P.S: I just realised that this will be really weird because I just wrote this preface in first person as the writer, and now I will write in the narrative of the main character, in what I just established as fiction. On second thought now don't read this preface before you read the book, it will probably somewhat ruin your experience. Yours truly, The School of Underperforming Arts. Today, I declare, is a good day. So any of you who think they're not having a good day today, I will hold in contempt! As the commander in chief of the world, you must at the very least, acknowledge that today... is a good day... for ME. I will probably cut this part of the text later as less is more. I'm just trying to get started. I'm home alone, it's kind of late. And my boyfriend isn't home. "Oh, it's a girl-writer!" you think. Why do you say that? Why surprised? Can't a girl be a writer? And why do you think it's a girl, why not a gay? There's nothing wrong with that. I guess you'll just have to keep on reading to know. No superfluous exposition in this damn book, none ...
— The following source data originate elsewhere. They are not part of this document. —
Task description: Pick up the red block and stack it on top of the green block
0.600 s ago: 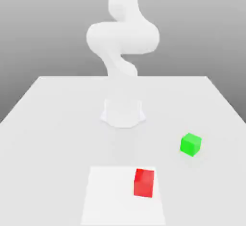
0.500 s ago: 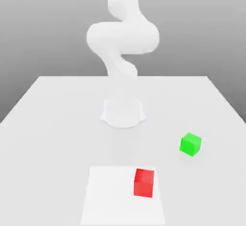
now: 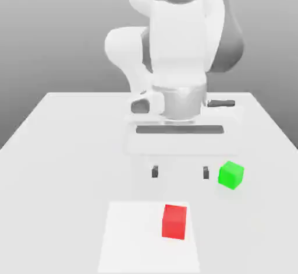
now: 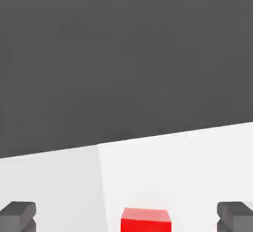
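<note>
My table [image 3: 64, 150] spreads white beneath my arm [image 3: 177, 39]. My gripper [image 3: 180, 172] hangs released, jaws wide apart with nothing between them, above the table's middle. On the paler square patch [image 3: 134, 238] at the exterior view's six o'clock sits the red block [image 3: 174, 221], apart from my fingertips [image 4: 18, 215]. The green block [image 3: 231, 175] rests near four o'clock.
</note>
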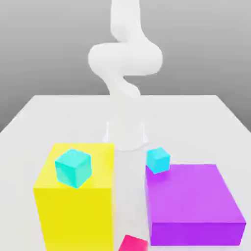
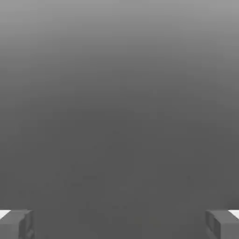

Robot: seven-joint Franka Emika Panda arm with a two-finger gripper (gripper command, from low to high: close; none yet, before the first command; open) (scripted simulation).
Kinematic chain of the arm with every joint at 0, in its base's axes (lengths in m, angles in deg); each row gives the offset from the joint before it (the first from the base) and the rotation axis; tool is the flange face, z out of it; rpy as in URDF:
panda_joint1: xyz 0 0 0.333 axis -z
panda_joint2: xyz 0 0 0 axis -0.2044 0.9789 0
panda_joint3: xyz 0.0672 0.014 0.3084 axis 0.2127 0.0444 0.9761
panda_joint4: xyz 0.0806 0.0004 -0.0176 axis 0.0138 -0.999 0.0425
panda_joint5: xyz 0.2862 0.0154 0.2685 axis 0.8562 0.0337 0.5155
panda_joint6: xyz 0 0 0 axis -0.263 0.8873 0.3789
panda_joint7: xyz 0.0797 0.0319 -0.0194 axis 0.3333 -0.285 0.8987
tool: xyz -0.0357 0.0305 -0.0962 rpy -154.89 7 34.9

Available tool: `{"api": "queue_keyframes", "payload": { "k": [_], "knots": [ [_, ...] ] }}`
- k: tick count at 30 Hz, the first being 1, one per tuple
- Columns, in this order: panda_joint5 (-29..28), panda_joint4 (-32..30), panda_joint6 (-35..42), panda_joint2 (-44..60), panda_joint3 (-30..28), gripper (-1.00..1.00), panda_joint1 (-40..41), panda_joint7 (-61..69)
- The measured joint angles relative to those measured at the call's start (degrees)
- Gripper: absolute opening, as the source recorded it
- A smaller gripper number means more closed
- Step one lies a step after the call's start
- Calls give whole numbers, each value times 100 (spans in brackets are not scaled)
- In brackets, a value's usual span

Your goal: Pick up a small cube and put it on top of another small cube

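I have two cyan cubes to work with. One cube (image 1: 73, 168) sits on top of the yellow block (image 1: 74, 206), on the exterior view's left, turned a little so a corner edge faces the camera. The other cube (image 1: 158, 160) rests at the far corner of the purple block (image 1: 196, 206), on the exterior view's right, close to the arm (image 1: 125, 73), which rises white and coiled from the worktop (image 1: 49, 117) between the two blocks. A third small cube, pink (image 1: 132, 243), lies low at the front, in the gap between the blocks. In the hand view my jaws stand wide apart, one grey fingertip (image 2: 16, 224) and the other at opposite edges of the picture, with nothing between them but grey haze, so I judge the hand is pointing away from the cubes and nowhere near a grasp. As for handling, I expect these cubes to be rigid, light and flat-sided, with no give and nothing to break; the smooth faces could slip if I pinch near an edge or on a diagonal. I would take the cube on the yellow block from above, jaws squared to two opposite side faces and centred on them, which means turning the wrist to match its skew first. The yellow block's top leaves room around that cube for the fingers to come down. Placing it onto the cube on the purple block will need care, since that target is small and sits near a corner.
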Motion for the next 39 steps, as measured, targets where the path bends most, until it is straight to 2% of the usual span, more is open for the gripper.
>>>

I'm already getting uncomfortable with this. I thought I'd write it from the females perspective 'cause I like strong female leads. They're inherently deeper and more flawed in like a film context. Vulnerable and fragile, yet can be strong. Dynamics. But the combination of writing in first person, and a female lead, I don't know. Now that she has a boyfriend and all, makes me a little uncomfortable. I know she had a boyfriend, but when I wrote it, it kinda creeped me out. Can I write a scene about having sex with myself? I don't think I can. I'm sorry Burt Bacharach. I'm not as strong as you are.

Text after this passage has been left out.